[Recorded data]

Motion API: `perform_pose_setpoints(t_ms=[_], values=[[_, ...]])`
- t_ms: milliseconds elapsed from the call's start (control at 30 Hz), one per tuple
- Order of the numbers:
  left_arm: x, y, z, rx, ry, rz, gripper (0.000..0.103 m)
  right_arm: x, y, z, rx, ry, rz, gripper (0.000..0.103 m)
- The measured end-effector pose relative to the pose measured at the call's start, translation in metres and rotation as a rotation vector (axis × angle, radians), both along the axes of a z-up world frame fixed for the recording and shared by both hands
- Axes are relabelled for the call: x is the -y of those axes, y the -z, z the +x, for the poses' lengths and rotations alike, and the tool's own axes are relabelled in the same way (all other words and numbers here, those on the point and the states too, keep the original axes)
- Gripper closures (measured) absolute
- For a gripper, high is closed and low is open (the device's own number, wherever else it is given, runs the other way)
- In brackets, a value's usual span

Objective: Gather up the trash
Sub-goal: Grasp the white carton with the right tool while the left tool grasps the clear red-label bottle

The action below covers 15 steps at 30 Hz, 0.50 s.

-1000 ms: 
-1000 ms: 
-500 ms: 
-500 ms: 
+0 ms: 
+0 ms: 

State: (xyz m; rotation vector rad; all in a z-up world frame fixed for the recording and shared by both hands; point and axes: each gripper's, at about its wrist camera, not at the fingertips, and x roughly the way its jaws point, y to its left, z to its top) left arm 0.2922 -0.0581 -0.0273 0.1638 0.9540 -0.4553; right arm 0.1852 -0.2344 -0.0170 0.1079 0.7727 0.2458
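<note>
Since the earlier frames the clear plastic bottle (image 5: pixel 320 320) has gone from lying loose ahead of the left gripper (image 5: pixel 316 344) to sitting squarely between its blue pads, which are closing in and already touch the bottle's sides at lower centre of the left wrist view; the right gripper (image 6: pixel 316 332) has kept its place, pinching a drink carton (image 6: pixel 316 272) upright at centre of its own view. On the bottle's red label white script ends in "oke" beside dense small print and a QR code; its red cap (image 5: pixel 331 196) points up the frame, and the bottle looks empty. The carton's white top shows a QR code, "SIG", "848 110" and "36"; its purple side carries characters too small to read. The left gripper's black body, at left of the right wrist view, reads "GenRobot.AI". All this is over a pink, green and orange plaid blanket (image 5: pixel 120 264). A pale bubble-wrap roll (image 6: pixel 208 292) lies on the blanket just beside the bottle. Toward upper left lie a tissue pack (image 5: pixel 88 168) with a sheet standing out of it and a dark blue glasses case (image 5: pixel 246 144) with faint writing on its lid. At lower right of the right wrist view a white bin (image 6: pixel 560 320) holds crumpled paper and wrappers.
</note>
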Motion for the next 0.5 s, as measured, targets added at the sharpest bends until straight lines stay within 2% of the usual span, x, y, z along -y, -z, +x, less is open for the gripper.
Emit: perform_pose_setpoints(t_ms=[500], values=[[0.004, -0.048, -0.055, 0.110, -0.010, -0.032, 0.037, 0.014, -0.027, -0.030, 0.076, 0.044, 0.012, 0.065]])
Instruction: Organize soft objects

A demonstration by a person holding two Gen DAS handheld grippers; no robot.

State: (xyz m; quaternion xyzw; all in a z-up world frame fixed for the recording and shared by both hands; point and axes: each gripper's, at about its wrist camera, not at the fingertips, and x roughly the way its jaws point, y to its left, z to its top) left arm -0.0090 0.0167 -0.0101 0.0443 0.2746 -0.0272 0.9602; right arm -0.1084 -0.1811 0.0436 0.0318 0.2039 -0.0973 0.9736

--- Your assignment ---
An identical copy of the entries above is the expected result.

--- Written response ---
Motion API: `perform_pose_setpoints(t_ms=[_], values=[[_, ...]])`
- t_ms: milliseconds elapsed from the call's start (control at 30 Hz), one per tuple
- Order of the numbers:
  left_arm: x, y, z, rx, ry, rz, gripper (0.000..0.103 m)
  right_arm: x, y, z, rx, ry, rz, gripper (0.000..0.103 m)
- The measured end-effector pose relative to the pose measured at the call's start, translation in metres and rotation as a rotation vector (axis × angle, radians), both along the axes of a z-up world frame fixed for the recording and shared by both hands
- Axes are relabelled for the call: x is the -y of those axes, y the -z, z the +x, for the poses' lengths and rotations alike, and the tool's own axes are relabelled in the same way (all other words and numbers here, those on the point and the states too, keep the original axes)
- Gripper closures (measured) absolute
- For a gripper, high is closed and low is open (the device's own number, wherever else it is given, runs the other way)
- In brackets, a value's usual span

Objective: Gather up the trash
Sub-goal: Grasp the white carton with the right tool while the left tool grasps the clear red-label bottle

The action below covers 15 steps at 30 Hz, 0.50 s.

-1000 ms: 
-1000 ms: 
-500 ms: 
-500 ms: 
+0 ms: 
+0 ms: 

State: (xyz m; rotation vector rad; all in a z-up world frame fixed for the recording and shared by both hands; point and axes: each gripper's, at about its wrist camera, not at the fingertips, and x roughly the way its jaws point, y to its left, z to its top) left arm 0.2922 -0.0581 -0.0273 0.1638 0.9540 -0.4553; right arm 0.1852 -0.2344 -0.0170 0.1079 0.7727 0.2458
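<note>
Since the earlier frames the clear plastic bottle (image 5: pixel 320 320) has gone from lying loose ahead of the left gripper (image 5: pixel 316 344) to sitting squarely between its blue pads, which are closing in and already touch the bottle's sides at lower centre of the left wrist view; the right gripper (image 6: pixel 316 332) has kept its place, pinching a drink carton (image 6: pixel 316 272) upright at centre of its own view. On the bottle's red label white script ends in "oke" beside dense small print and a QR code; its red cap (image 5: pixel 331 196) points up the frame, and the bottle looks empty. The carton's white top shows a QR code, "SIG", "848 110" and "36"; its purple side carries characters too small to read. The left gripper's black body, at left of the right wrist view, reads "GenRobot.AI". All this is over a pink, green and orange plaid blanket (image 5: pixel 120 264). A pale bubble-wrap roll (image 6: pixel 208 292) lies on the blanket just beside the bottle. Toward upper left lie a tissue pack (image 5: pixel 88 168) with a sheet standing out of it and a dark blue glasses case (image 5: pixel 246 144) with faint writing on its lid. At lower right of the right wrist view a white bin (image 6: pixel 560 320) holds crumpled paper and wrappers.
</note>
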Motion for the next 0.5 s, as measured, targets added at the sharpest bends until straight lines stay within 2% of the usual span, x, y, z along -y, -z, +x, less is open for the gripper.
Emit: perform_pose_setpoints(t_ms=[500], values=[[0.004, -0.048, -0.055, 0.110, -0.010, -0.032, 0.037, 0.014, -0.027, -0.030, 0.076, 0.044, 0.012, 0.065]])
Instruction: Organize soft objects

A demonstration by a person holding two Gen DAS handheld grippers; no robot.

State: (xyz m; quaternion xyzw; all in a z-up world frame fixed for the recording and shared by both hands; point and axes: each gripper's, at about its wrist camera, not at the fingertips, and x roughly the way its jaws point, y to its left, z to its top) left arm -0.0090 0.0167 -0.0101 0.0443 0.2746 -0.0272 0.9602; right arm -0.1084 -0.1811 0.0436 0.0318 0.2039 -0.0973 0.9736

Work on this exercise is now finished.